In many cases, searching may be extending in the network. Content-aware nodes may be answer questions such as “where” and “how” in additional to the original “what”, that a search engine normally replies. In this sub-section we describe some research challenges related to “discovery at the network” more than “searching in the search engine”.


4.6.1 Passive Content Discovery

The wide majority of search engines discover content following a technique called active crawling. When performing active crawling, the search engines’ robots follow all known URLs and references, trying to find and then index new content and services. This function is by definition post-hoc and may often take hours or even days to identify new content. Moreover active crawling can’t face the phenomenon of the “hidden web”; whereby certain portions of the web are hard to crawl because of their lack of linkage to popular web sites, or because they contain dynamically generated content.

By utilizing Content Aware network nodes with Deep Packet Inspection (DPI) capabilities on the content that flows via a content aware node, the node is able to initially discover new URLs and index new content (passive crawling) much faster than active crawling. As a result, it may significantly reduce the discovery time and provide search engines with a major competitive advantage, as it makes possible to find and index new content. Of course, regular active crawling at scheduled time intervals has still to be performed as a follow-up in order to ensure that the content remains published and to reduce the number of broken or unavailable links returned by the search engine, thereby increasing its effectiveness and reliability.

Apart from content, the same advantages apply also for web services. There are already a number of service search engines (e.g. seekda) that perform active crawling of services (mainly based on WSDL headers). DPI inspection may significantly help in this direction.


4.6.2 Content/Web-page Popularity Discovery

Conventional Search Engines estimate the importance (or relevance) of a particular matching web page typically based on two broad aspects: the content of the web page and the hypertext (or citation) structure of the surrounding web. The conventional search engine analyzes the contents of a particular web page and examines criteria such as the frequency of occurrence of the search terms, the location of the search terms (e.g. the title is more important than the appendix), the font size of the search terms relative to the font size of the surrounding text, the document format (e.g. certain file formats such as word processing files are usually more important than other file formats such as simple web pages), the web location of the document (e.g. documents on major web portals are more important than those on an individual’s web page). Each of these factors plays a role in determining the importance of a web page. Then the Search Engine exploits the hypertext link structure of the World Wide Web by viewing it as a citation index. Pages that are referred to (or linked to) by more pages are likely to be more important than pages that are linked to by fewer pages.

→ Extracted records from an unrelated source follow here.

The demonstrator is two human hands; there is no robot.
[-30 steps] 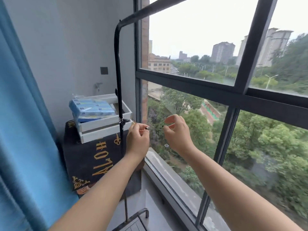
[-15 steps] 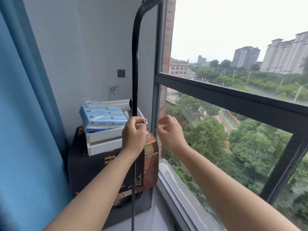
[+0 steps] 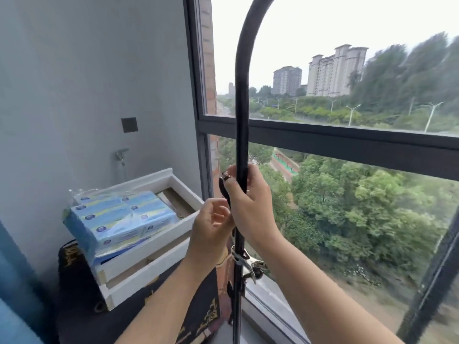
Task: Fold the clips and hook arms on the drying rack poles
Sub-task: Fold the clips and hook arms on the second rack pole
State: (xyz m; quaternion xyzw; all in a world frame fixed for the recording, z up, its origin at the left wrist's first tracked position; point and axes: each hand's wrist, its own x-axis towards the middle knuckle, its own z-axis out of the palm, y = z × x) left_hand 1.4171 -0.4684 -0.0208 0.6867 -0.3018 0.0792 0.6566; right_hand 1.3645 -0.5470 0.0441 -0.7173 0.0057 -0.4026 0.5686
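Note:
A black drying rack pole [image 3: 242, 100] stands upright in front of the window and curves right at the top. My right hand [image 3: 250, 204] wraps around it at mid height, thumb on a small black hook arm [image 3: 224, 188] sticking out on the pole's left side. My left hand [image 3: 211, 224] is just below and left of it, fingers curled loosely at the hook arm's lower end; whether it touches is unclear. A metal clip [image 3: 248, 263] sticks out to the right of the pole, under my right wrist.
A white wooden crate [image 3: 154, 259] holding a blue pack of tissues [image 3: 119, 219] sits on a black cloth-covered stand at the left. The window frame [image 3: 347, 142] and sill run right behind the pole. A blue curtain [image 3: 15, 306] hangs at far left.
My view has swung closer and left, so the pole now stands centre. My right hand went from pinching beside the pole to gripping it higher up; my left hand has come off the pole.

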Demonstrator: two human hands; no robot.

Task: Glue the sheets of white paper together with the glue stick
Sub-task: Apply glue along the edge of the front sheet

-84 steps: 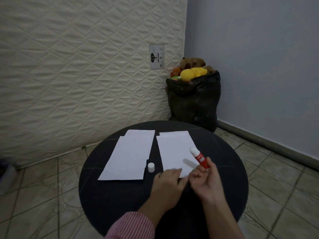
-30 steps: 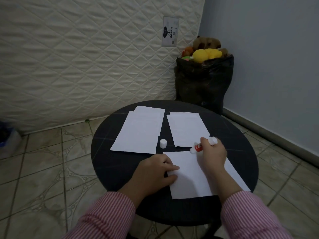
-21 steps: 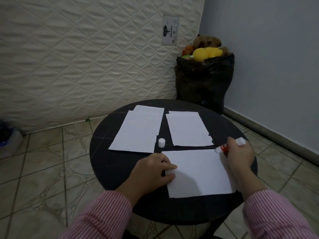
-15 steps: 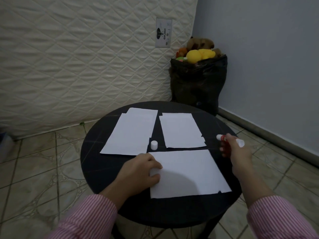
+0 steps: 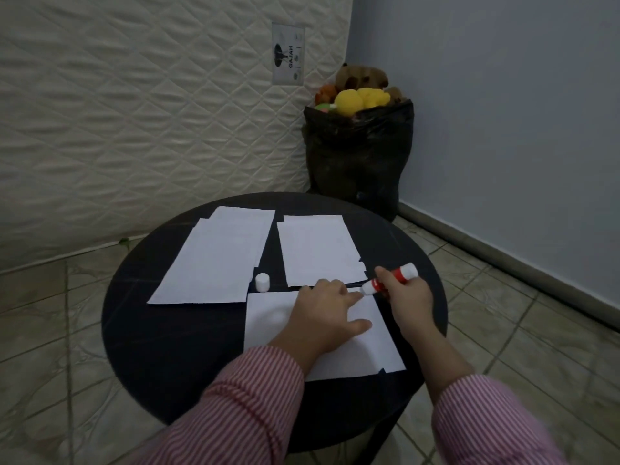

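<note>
- A quilted cream mattress [image 5: 134, 112] stood on edge at 10 o'clock, with a small printed label [image 5: 288, 53] near its right border.
- A round black table [image 5: 174, 330] filled the middle of the view on a beige tiled floor [image 5: 43, 347].
- At 11 o'clock on the table lay a stack of white paper sheets [image 5: 214, 260], 2 layers showing, the upper one offset from the one below.
- A small white glue cap [image 5: 262, 282] stood upright just beside that stack's near right corner.
- At 12 o'clock lay a second white paper sheet [image 5: 317, 250], flat and apart from the stack.
- The nearest white paper sheet [image 5: 268, 317] lay crosswise at the table's centre, its far edge close to the 2 others.
- The left hand [image 5: 323, 317], in a red-and-white striped sleeve [image 5: 241, 407], rested palm down on this nearest sheet with fingers spread flat, pressing it.
- The right hand [image 5: 407, 298] was closed around a red-and-white glue stick [image 5: 391, 280], pinching its barrel.
- The stick pointed toward 9 o'clock, its white tip at the far right corner of the nearest sheet, just beside the left fingertips; whether it touched the paper could not be told.
- At 1 o'clock beyond the table, a black plastic bag [image 5: 359, 156] of plush toys [image 5: 359, 92] sat in the corner against a blue-grey wall [image 5: 503, 112].
</note>
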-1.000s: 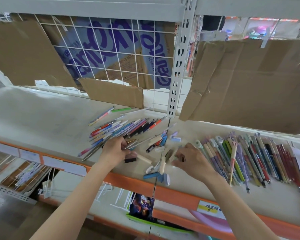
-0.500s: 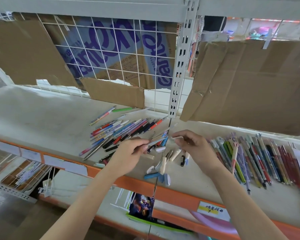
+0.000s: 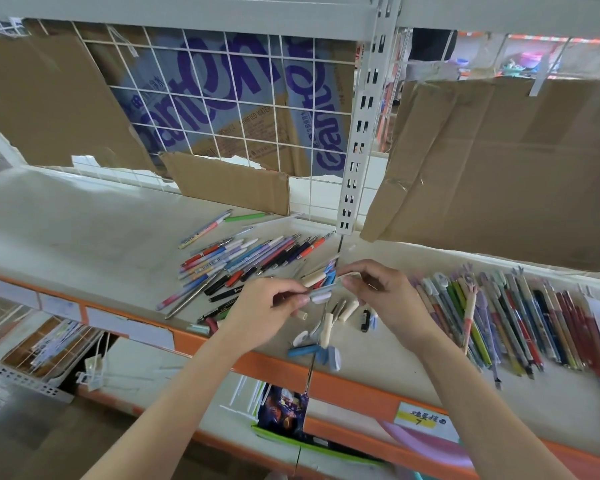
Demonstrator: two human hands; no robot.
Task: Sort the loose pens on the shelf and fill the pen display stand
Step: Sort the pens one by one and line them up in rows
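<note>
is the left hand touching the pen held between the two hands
Touching. The head view shows the left hand pinching the pen between thumb and fingertips above the shelf.

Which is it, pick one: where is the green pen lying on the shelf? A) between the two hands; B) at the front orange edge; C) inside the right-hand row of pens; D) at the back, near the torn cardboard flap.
D: the green pen lies apart at the back of the shelf, just below the torn cardboard flap, far from both hands.
</note>
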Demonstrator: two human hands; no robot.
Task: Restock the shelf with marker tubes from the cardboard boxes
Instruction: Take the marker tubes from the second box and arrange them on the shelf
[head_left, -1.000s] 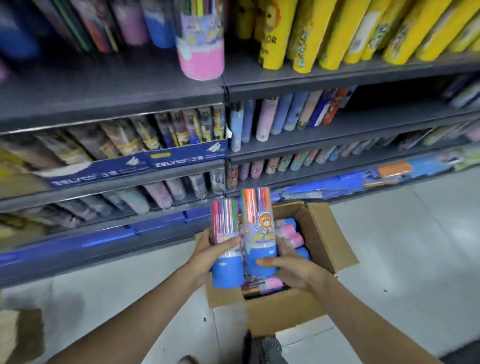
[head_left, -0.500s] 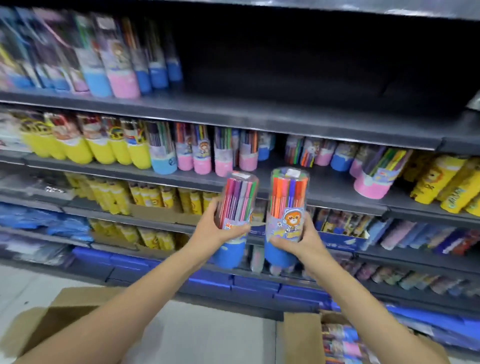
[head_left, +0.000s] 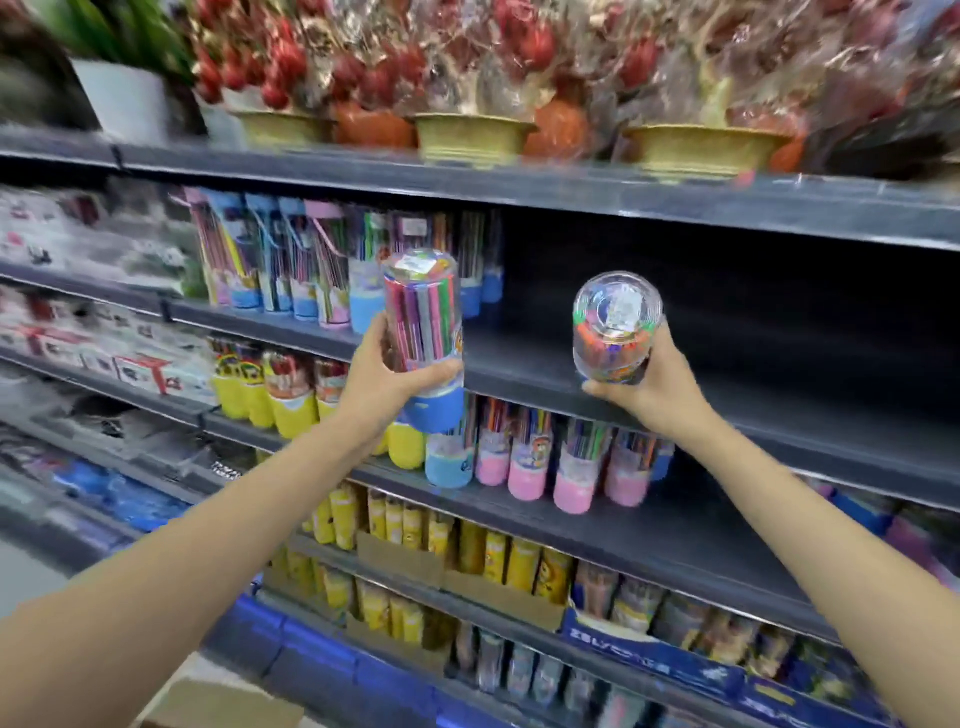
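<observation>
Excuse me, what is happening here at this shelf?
A person is restocking a shop shelf with marker tubes. The left hand grips a marker tube with a blue base, held roughly upright. The right hand holds a second marker tube, tilted so its clear top faces the camera. Both are raised in front of the dark shelf, which is bare on its right part; similar tubes stand at its left. Neither tube is set down yet.

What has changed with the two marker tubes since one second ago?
Both hands lifted their tubes from the cardboard box up to the half-empty shelf. The right hand tipped its tube lid-first toward the camera. The left hand holds its blue-based tube as before.
</observation>
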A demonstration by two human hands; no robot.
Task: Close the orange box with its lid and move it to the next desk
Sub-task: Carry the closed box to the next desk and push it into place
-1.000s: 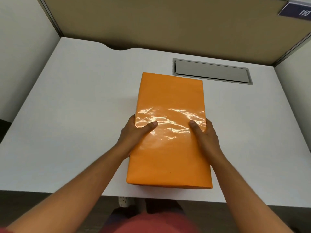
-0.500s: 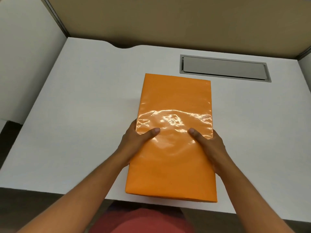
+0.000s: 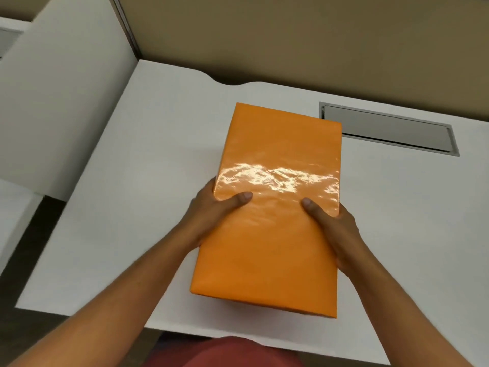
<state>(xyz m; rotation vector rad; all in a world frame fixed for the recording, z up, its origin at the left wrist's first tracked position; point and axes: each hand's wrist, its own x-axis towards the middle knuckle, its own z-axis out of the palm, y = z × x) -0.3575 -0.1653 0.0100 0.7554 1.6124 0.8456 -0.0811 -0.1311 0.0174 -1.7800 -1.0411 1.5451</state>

However, conventional search engines are not capable of monitoring how many times particular web pages URLs where actually visited (i.e., the popularity of a web pages) for use in determining the importance of those web pages, although the actual number of visits to a web page would strongly indicate the importance of the web page. Conventional search engine merely estimate the importance of a particular matching web page based upon the content of the page and hypertext (or citation structure) of the surrounding web. They do not take into consideration the frequency of visits to the web page in estimating the importance of the web page. Furthermore, when propagating scores along the hypertext structure of the web, the score of a page is typically divided equally amongst the destination pages, rather than taking into consideration the relative popularity of the outgoing links from the page. Therefore there is a need for a method and system for monitoring and analyzing the current popularity of pages on a network and also there is a need for monitoring and analyzing the popularity of links between pages in hyperlink network.

Content-aware network nodes equipped with Deep Packet Inspection (DPI) capabilities may calculate the popularity of specific web pages (HTTP) and use such popularity information to rank the web pages retrieved in response to a search.


4.6.3 Network Topology Discovery

Network nodes with DPI functionality may further help in understanding the network topology by supporting the application of passive network tomography. However, without control plane traffic such as BGP traffic, it is not possible to directly observe topology information.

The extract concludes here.